As new stream table does not have entry for older transactions,
it will be aborted by SMMU.

Similar observations were found with PCIe-Intel 82576 Gigabit
Network card. It sends old Memory Read transaction in kdump kernel.
Transactions configured for older Stream table entries, that do not
exist any longer in the new table, will cause a PCIe Completion Abort.
That sounds like exactly what we want, doesn't it?

Or do you *want* DMA from the previous kernel to complete?  That will
read or scribble on something, but maybe that's not terrible as long
as it's not memory used by the kdump kernel.
Yes, Abort should happen. But it should happen in context of driver.
But current abort is happening because of SMMU and no driver/pcie
setup present at this moment.
I don't understand what you mean by "in context of driver."  The whole
problem is that we can't control *when* the abort happens, so it may
happen in *any* context.  It may happen when a NIC receives a packet
or at some other unpredictable time.

Solution of this issue should be at 2 place
a) SMMU level: I still believe, this patch has potential to overcome
issue till finally driver's probe takeover.
b) Device level: Even if something goes wrong.
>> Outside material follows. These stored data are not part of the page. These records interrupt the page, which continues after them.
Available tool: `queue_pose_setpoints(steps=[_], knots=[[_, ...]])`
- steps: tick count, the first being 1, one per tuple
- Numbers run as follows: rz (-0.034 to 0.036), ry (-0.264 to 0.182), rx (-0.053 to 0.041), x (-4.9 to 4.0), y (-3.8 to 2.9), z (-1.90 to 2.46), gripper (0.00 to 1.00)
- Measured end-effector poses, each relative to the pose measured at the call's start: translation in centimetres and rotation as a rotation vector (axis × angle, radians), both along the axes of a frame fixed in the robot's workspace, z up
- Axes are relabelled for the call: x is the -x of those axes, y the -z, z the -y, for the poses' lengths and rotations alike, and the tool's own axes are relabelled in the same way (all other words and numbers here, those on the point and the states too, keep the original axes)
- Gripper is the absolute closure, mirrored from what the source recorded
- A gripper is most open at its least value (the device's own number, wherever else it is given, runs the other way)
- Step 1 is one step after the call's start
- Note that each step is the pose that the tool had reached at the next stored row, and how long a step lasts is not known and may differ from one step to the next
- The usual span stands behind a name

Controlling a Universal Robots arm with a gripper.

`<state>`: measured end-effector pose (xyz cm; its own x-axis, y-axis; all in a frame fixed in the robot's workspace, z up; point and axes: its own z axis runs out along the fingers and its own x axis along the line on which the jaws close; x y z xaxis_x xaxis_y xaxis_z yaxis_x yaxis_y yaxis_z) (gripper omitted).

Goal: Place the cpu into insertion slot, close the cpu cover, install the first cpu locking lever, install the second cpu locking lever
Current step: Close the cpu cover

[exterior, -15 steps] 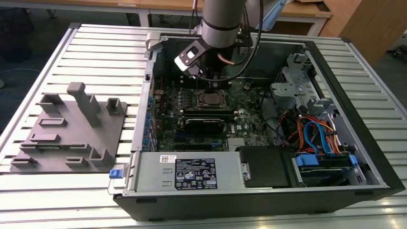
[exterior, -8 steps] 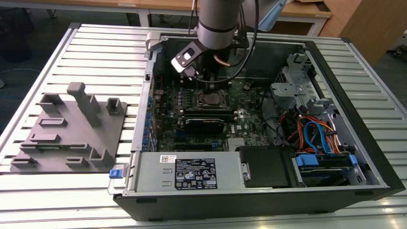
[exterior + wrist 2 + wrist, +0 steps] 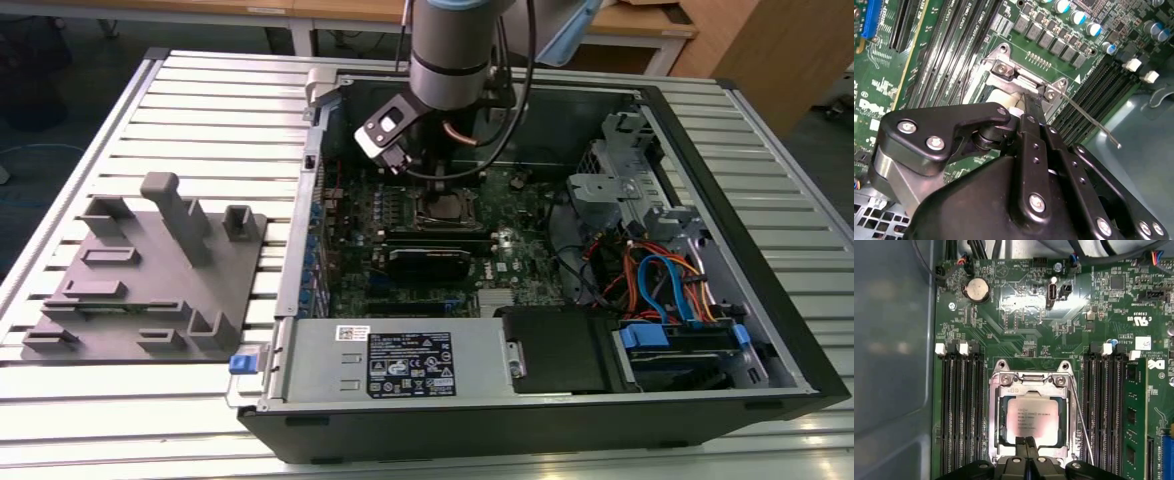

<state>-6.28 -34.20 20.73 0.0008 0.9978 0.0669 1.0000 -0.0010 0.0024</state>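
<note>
The cpu (image 3: 1032,419), a pale silvery square, lies flat in the insertion slot (image 3: 995,415) on the green motherboard. The cpu cover (image 3: 1029,384), a silvery frame with a window, lies down over it. A thin wire locking lever (image 3: 1081,415) runs along one side of the socket, and its free end (image 3: 1116,145) sticks out away from the board. My gripper (image 3: 1027,441) is shut with nothing seen between its fingers (image 3: 1030,102); the tips hover at the cpu's edge. In the exterior view the gripper (image 3: 430,172) hangs inside the open computer case just above the socket (image 3: 441,205).
Black memory slots (image 3: 961,410) flank the socket, with a green memory stick (image 3: 1134,415) on one side. A coin battery (image 3: 977,289) sits farther along the board. The case holds a power supply (image 3: 400,365) and cabled drive cage (image 3: 667,280). A grey fixture (image 3: 147,270) stands at the exterior view's left.
</note>
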Motion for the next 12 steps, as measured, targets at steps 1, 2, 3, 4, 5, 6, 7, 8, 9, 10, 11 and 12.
queue_pose_setpoints(steps=[1, 2, 3, 4, 5, 6, 7, 8, 9, 10, 11, 12], knots=[[0.0000, 0.000, 0.0000, 0.04, 0.09, 0.00, 0.89], [0.0000, 0.000, 0.0000, 0.07, 0.18, 0.00, 0.89], [0.0000, 0.000, 0.0000, 0.08, 0.26, 0.00, 0.89], [0.0000, 0.000, -0.0001, 0.09, 0.35, 0.00, 0.89], [0.0000, 0.000, 0.0000, 0.09, 0.43, 0.00, 0.89], [0.0000, 0.000, 0.0000, 0.10, 0.52, 0.00, 0.89], [0.0000, 0.000, 0.0000, 0.10, 0.60, 0.00, 0.89], [0.0000, 0.000, 0.0000, 0.10, 0.65, 0.00, 0.89], [-0.0001, 0.000, 0.0000, 0.10, 0.71, 0.00, 0.89], [0.0000, 0.000, 0.0000, 0.10, 0.78, 0.00, 0.89], [-0.0004, 0.000, 0.0004, 0.11, 0.85, 0.01, 0.89], [-0.0007, 0.000, 0.0008, 0.11, 0.89, 0.01, 0.89]])
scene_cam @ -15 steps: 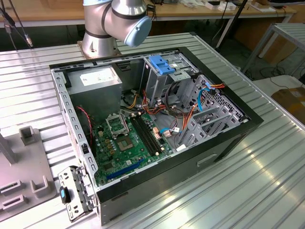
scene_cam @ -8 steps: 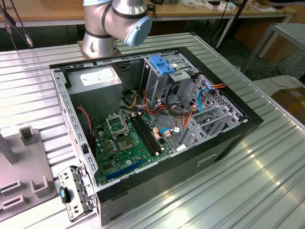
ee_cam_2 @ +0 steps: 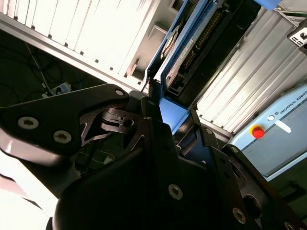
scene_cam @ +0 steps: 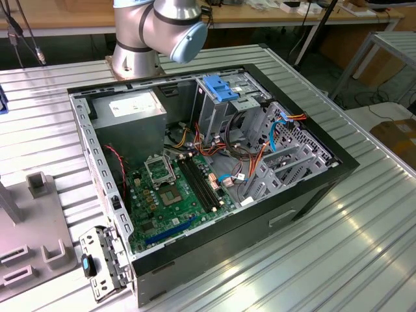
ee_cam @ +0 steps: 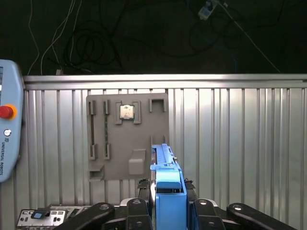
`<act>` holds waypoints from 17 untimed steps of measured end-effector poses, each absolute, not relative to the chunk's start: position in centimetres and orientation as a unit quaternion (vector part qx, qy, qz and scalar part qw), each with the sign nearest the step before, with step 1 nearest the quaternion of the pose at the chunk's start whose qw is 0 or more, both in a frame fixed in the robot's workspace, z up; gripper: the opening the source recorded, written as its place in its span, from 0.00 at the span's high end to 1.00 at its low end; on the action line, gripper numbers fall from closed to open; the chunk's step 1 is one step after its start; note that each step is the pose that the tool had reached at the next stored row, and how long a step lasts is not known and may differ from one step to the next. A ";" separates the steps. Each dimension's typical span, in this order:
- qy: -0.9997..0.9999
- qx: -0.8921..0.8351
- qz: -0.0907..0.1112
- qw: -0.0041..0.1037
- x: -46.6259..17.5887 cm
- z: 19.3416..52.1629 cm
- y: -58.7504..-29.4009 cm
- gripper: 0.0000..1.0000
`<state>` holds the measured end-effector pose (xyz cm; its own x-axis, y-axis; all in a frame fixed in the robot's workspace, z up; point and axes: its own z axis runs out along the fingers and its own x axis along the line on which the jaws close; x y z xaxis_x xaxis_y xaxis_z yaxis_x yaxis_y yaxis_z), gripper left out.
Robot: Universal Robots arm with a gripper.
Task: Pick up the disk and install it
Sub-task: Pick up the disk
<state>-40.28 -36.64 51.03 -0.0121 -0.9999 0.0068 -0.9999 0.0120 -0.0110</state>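
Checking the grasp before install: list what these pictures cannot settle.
- The disk, first wrist view: seen edge-on; held end hidden between the jaws of the gripper.
- The disk, second wrist view: far end cut by the picture's edge, near end behind the gripper.
- Arm, exterior view: cut off by the top edge.
- Drive cage interior, exterior view: hidden by its walls and blue latch.

The computer case lies on the table; the arm's base stands behind it. The disk sits in the gripper.
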 end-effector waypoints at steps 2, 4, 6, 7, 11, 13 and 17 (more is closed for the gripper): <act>0.711 -0.703 -0.006 0.001 -39.8 51.0 -36.6 0.63; 0.711 -0.703 -0.006 0.001 -39.3 51.0 -36.6 0.63; 0.711 -0.703 -0.006 0.001 -39.0 51.0 -36.6 0.63; 0.711 -0.703 -0.006 0.001 -38.7 51.0 -36.6 0.63; 0.711 -0.703 -0.006 0.001 -37.5 51.0 -36.6 0.63; 0.711 -0.703 -0.006 0.001 -37.0 51.0 -36.6 0.63; 0.711 -0.703 -0.006 0.001 -36.2 51.0 -36.6 0.63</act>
Driver/device should
able to recover.

Returned PCIe completion abort further leads to AER Errors from APEI
Generic Hardware Error Source (GHES) with completion timeout.
A network device hang is observed even after continuous
reset/recovery from driver, Hence device is no more usable.
The fact that the device is no longer usable is definitely a problem.
But in principle we *should* be able to recover from these errors.  If
we could recover and reliably use the device after the error, that
seems like it would be a more robust solution that having to add
special cases in every IOMMU driver.

If you have details about this sort of error, I'd like to try to fix
it because we want to recover from that sort of error in normal
(non-crash) situations as well.
Completion abort case should be gracefully handled.  And device should
always remain usable.

There are 2 scenario which I am testing with Ethernet card PCIe-Intel
82576 Gigabit Network card.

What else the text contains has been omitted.